Mercè Marrero Fuster

Una cerveza, por favor

Estás aquí. Veo tu pecho subir y bajar tranquilamente. Cada momento es un regalo. Observo tu mano. Escudriño parecidos posibles. Reconocer en mí un gesto tuyo, un rasgo. Tengo la necesidad de agarrarme a tu herencia genética. Me parece que tenemos el anular parecido. El nudillo huesudo y, también, la forma de caminar. Y creo que he heredado tu nariz. Recuerdo el día que interpreté a un leñador con bigote en el musical Pedro y el lobo, de Prokófiev, y alguien del público, al finalizar la función, vino a preguntarme si era la hija de Pedro Pablo. "Sí", dije orgullosa. Era un honor que alguien te viera en mí. Hoy también lo es. Hubo una época en la que me dio por ir pésimamente vestida y combinar prendas de manera estrambótica. Era una manera de revindicar mi individualidad frente a tu elegancia. Frente a tus trajes hechos a medida, perfume, camisas y corbatas perfectas, yo mezclaba bombachos con calcetines rojos, mocasines y jerséis inmensos y tú me decías que parecía sacada de una película de Woody Allen. Fui de viaje, a la feria y al cine por primera vez contigo. Me llevaste a ver La Guerra de las Galaxias y, como me fascinó, nos quedamos a la siguiente sesión. Mi padre, mi héroe, que tan a menudo pasaba olímpicamente de los convencionalismos. Como cuando nos invitaste a mi amiga María y a mí a pintarrajear el salón de casa. Sabías que María estaba triste porque había perdido a su hermana y nos regalaste horas de libertad y de desmadre. Garabateamos ciudades y familias felices. Dibujamos perros, gatos y pájaros que sobrevolaban montañas, barcas sobre mares repletos de peces y arcoíris de colores. Luego, sacaste el timple y nos cantaste las canciones típicas de Canarias, las que cantabas en las parrandas de la Playa de las Canteras. María, durante un rato, se olvidó de la tristeza y yo pensé que era imposible tener un padre mejor. Agasajabas y ahuyentabas la tristeza como nadie.

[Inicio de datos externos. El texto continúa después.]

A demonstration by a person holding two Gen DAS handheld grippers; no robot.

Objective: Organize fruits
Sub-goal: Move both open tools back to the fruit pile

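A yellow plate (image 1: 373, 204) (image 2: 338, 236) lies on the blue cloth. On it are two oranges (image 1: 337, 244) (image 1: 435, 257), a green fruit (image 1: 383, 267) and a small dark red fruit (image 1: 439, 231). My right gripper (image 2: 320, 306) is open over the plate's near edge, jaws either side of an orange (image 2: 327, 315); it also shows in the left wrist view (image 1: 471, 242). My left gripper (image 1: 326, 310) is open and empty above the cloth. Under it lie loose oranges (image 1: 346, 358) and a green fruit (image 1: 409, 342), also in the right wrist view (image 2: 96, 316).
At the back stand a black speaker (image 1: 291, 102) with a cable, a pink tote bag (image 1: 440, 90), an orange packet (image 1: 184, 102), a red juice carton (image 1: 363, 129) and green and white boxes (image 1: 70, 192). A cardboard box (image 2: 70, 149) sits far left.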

Observo tu elegancia. Incluso tumbado y recogiendo tus velas, te mueves con prestancia. Cómo entrelazas los dedos o te rascas el brazo. Siempre tan atento a los detalles. No sabes la cantidad de personas que resaltan lo pendiente que estabas de que ellos se sintieran bien y de que no les faltara de nada. Pienso en las Navidades que invitaste a comer al chico que trabajaba en la notaría y que acababa de divorciarse. No podías soportar que estuviera solo viviendo un desamor. Si tuviera que resaltar alguna de tus cualidades, esta sería, sin duda, la generosidad. Con tu tiempo, tus emociones, a la hora de compartir una mesa y tus posesiones.

Miro tu mano. Me agarro a ella, la presiono. Tres apretones significan "te-quie-ro", cinco que "to-do-i-rá-bien" y seis "es-ta-te-tran-qui-lo". Nacemos y morimos solos. Mientras, nos acompañamos. Y lo hacemos lo mejor que podemos y sabemos. Cuando llega el momento en que aprietas la mano de alguien a quien quieres y le envías mensajes en morse, muchas cosas que han pasado entre y entre ya dan igual. Solo importa lo esencial que, básicamente, tiene que ver con las emociones. Mueves los labios, vocalizas algo y me acerco creyendo que me dirás que estás orgulloso de mí, pero no. "Me tomaría una cerveza, por favor", susurras. Yo brindo por ti.